### What this task involves
In the copy, every line of the material that follows must appear exactly, and no pictures should.

### Data segment
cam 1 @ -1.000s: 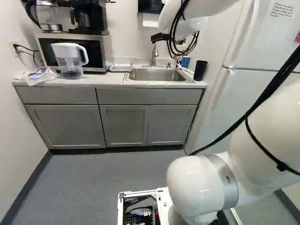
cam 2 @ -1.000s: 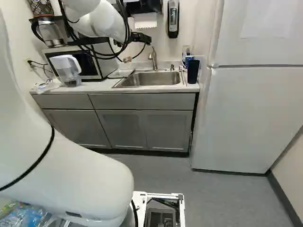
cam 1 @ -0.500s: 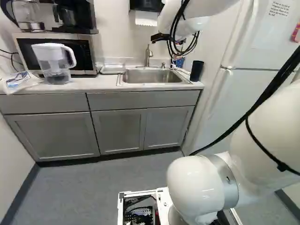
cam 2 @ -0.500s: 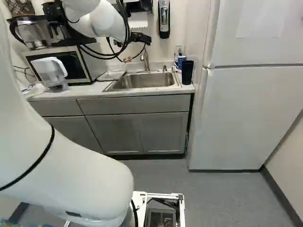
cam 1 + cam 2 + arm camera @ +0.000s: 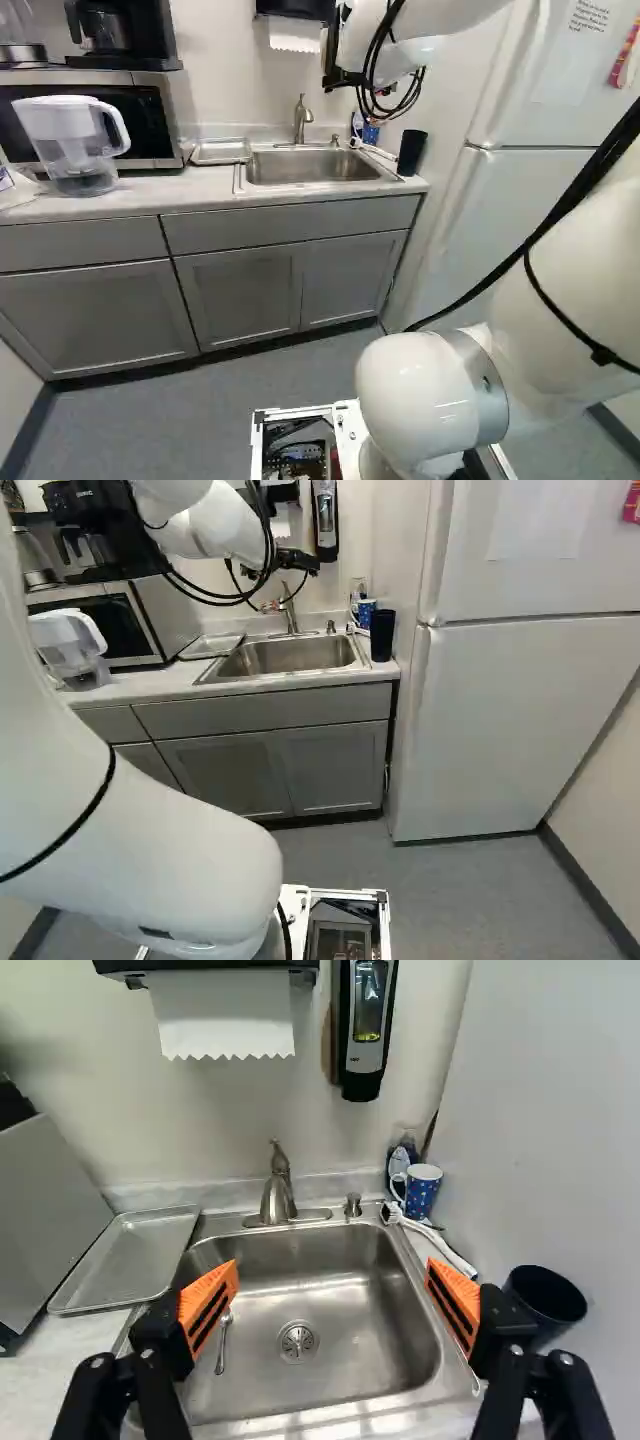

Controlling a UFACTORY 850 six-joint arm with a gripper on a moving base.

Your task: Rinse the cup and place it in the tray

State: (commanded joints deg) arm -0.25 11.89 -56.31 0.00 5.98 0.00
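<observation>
Facing the rectangular stainless-steel sink (image 5: 345, 1370), the black two-fingered gripper (image 5: 297, 562) is held wide open, and nothing is gripped by it. In the wrist view its orange pads (image 5: 212, 1300) are seen well apart, with the round metal drain (image 5: 297, 1342) framed between them. A slim metal utensil (image 5: 224, 1343) can be made out in the basin, near one finger. Two cups are seen, and which of them is meant cannot be told. The blue patterned cup with a white inside (image 5: 422, 1194) is set upright by the sink's back corner, on the side of the tall white refrigerator (image 5: 520, 720); beside it a white-handled brush (image 5: 436, 1236) is laid. The tall black tumbler (image 5: 382, 635) is set upright nearer the counter's front. On the sink's other side, the shallow silver rectangular tray (image 5: 130, 1257) is laid on the pale counter (image 5: 150, 688), between the sink and the silver-and-black microwave (image 5: 95, 78). In front of the microwave, a clear plastic pitcher with a white lid (image 5: 80, 145) is placed.
</observation>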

### Output of the task
cam 1 @ -1.000s: 
cam 2 @ -1.000s: 
cam 1 @ -0.500s: 
cam 2 @ -0.500s: 
cam 1 + cam 2 + arm camera @ +0.000s: 

Controlling a UFACTORY 850 six-joint arm with a gripper on a moving base.

Your task: Rinse the cup and place it in the tray

State: (commanded joints deg) arm -0.25 11.89 -56.31 0.00 5.98 0.00
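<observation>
Facing the rectangular stainless-steel sink (image 5: 345, 1370), the black two-fingered gripper (image 5: 297, 562) is held wide open, and nothing is gripped by it. In the wrist view its orange pads (image 5: 212, 1300) are seen well apart, with the round metal drain (image 5: 297, 1342) framed between them. A slim metal utensil (image 5: 224, 1343) can be made out in the basin, near one finger. Two cups are seen, and which of them is meant cannot be told. The blue patterned cup with a white inside (image 5: 422, 1194) is set upright by the sink's back corner, on the side of the tall white refrigerator (image 5: 520, 720); beside it a white-handled brush (image 5: 436, 1236) is laid. The tall black tumbler (image 5: 382, 635) is set upright nearer the counter's front. On the sink's other side, the shallow silver rectangular tray (image 5: 130, 1257) is laid on the pale counter (image 5: 150, 688), between the sink and the silver-and-black microwave (image 5: 95, 78). In front of the microwave, a clear plastic pitcher with a white lid (image 5: 80, 145) is placed.
</observation>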

The exercise asks for nothing more.